Asked about the decision, President Margvelashvili told journalists after a session of the National Security Council late on December 4 that his decree stripping Saakashvili of the Georgian citizenship was a formality and “the only legal procedure” envisaged in such situations when a person obtained citizenship of a foreign country.
“Today Mikheil Saakashvili was stripped of his Georgian citizenship. From the legal point of view this is the only procedure and process envisaged by the law,” President Margvelashvili said.
“From the political point of view, the fact that Saakashvili said no to the Georgian citizenship deserves to be assessed toughly – by doing so Georgia’s former president has actually insulted the presidency, as well as our country,” the Georgian President added.
Saakashvili said in an interview with RFE/RL Ukrainian service that Georgian president’s decree stripping him of the Georgian citizenship is “not just a legal act, it’s a political act of scared and failed authorities, which do not serve national interests.”

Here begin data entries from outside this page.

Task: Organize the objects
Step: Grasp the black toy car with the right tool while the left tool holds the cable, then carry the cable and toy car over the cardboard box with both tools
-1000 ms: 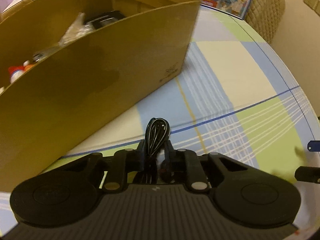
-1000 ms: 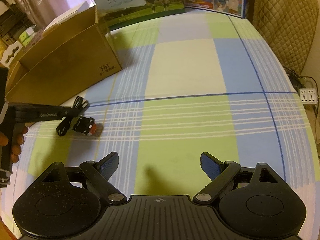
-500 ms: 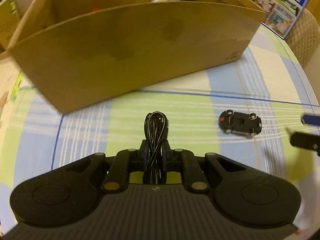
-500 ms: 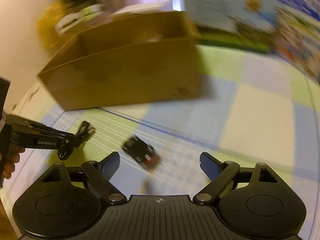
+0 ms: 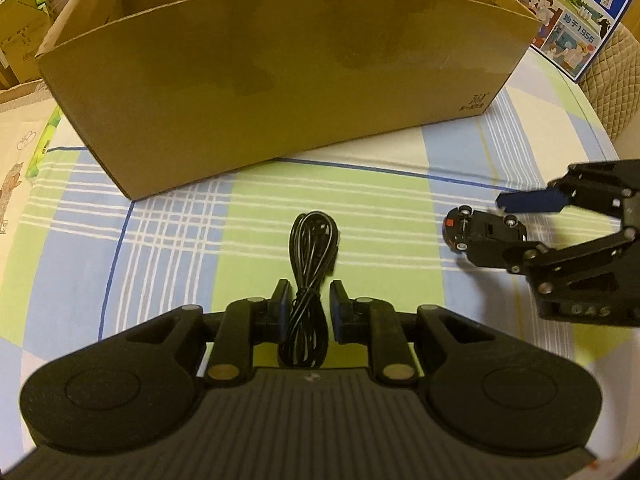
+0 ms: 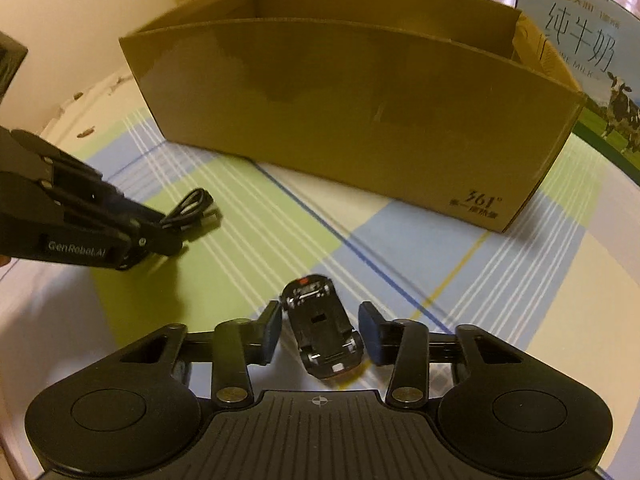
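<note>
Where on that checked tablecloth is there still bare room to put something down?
Bare cloth lies between the cable bundle and the cardboard box, and to the right of the toy car toward the milk carton. It is crowded where the right gripper straddles the car, beside the left gripper.

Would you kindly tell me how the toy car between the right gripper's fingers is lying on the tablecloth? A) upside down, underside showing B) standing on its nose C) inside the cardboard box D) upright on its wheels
A: the toy car shows its flat underside and axles facing up, lying between the open fingers of the right gripper.
</note>
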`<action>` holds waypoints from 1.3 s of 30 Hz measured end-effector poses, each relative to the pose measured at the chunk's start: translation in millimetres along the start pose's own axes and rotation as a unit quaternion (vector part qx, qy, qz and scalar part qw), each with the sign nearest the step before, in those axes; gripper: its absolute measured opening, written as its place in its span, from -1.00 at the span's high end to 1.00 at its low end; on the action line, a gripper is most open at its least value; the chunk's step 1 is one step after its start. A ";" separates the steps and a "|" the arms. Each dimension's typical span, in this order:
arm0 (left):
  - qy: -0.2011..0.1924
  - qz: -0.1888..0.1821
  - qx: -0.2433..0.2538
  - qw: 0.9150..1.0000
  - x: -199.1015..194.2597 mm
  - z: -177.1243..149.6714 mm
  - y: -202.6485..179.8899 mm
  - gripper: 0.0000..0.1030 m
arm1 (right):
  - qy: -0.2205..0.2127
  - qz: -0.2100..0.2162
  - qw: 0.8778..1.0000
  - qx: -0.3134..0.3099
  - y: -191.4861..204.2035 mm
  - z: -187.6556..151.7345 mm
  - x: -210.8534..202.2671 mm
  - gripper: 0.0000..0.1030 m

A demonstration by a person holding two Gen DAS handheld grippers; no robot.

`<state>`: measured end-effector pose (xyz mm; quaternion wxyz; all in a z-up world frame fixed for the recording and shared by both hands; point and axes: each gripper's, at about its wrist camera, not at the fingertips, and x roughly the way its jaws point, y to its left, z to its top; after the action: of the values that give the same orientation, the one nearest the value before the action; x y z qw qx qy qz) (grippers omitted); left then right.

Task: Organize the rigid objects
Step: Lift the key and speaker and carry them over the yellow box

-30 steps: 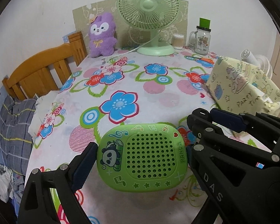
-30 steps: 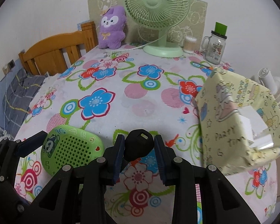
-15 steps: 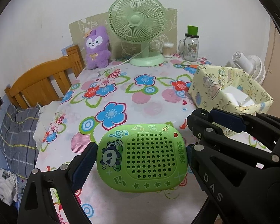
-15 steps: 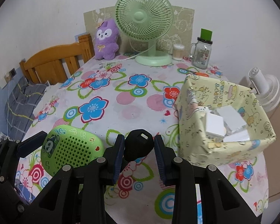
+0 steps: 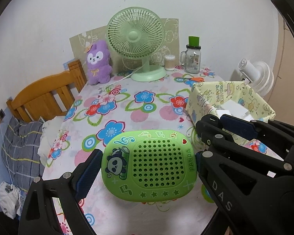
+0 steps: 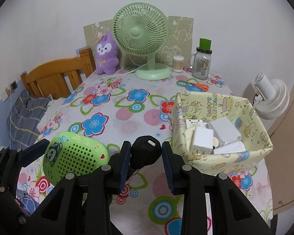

“The fact that it is a political decision can be determined by several reasons,” Saakashvili said. “First, there is a two-year interim period envisaged by the Ukrainian laws for revoking previous country’s citizenship. The Georgian government was well aware of it. Here are many our [Georgian] citizens working [in Ukraine] at different official posts, who also obtained Ukrainian citizenship... However, there is no such decision [on revoking citizenship] in respect of them.”
He also said that the Georgian authorities “are very afraid of me” and trying to bar him from running in next year’s parliamentary elections. “Although I have never said I wanted to take part in these elections,” Saakashvili added.
Saakashvili, who is wanted on multiple criminal charges in Georgia which he denies as politically motivated, is a chairman of formerly ruling and now opposition party in Georgia, United National Movement (UNM). Georgia’s law on political parties says that only a Georgian citizen has the right “to establish and participate in activities of a political party.”
Although the Georgian constitution bans dual citizenship, it also allows the President to grant Georgian citizenship to a foreign national “who has a special merit before Georgia” or if granting of Georgian citizenship to a foreign national is in “state interests.” A foreign national has to apply for citizenship to the Georgian President.
In separate remarks in a Georgian-language video address posted on his Facebook page, Saakashvili said that President Margvelashvili “will remain in Georgia’s history, if at all, only with this legal act”.
“They can take my passport, but no one can revoke me of being Georgian and no one will make me lose infinite love for Georgia. We will definitely return and we will definitely win together.”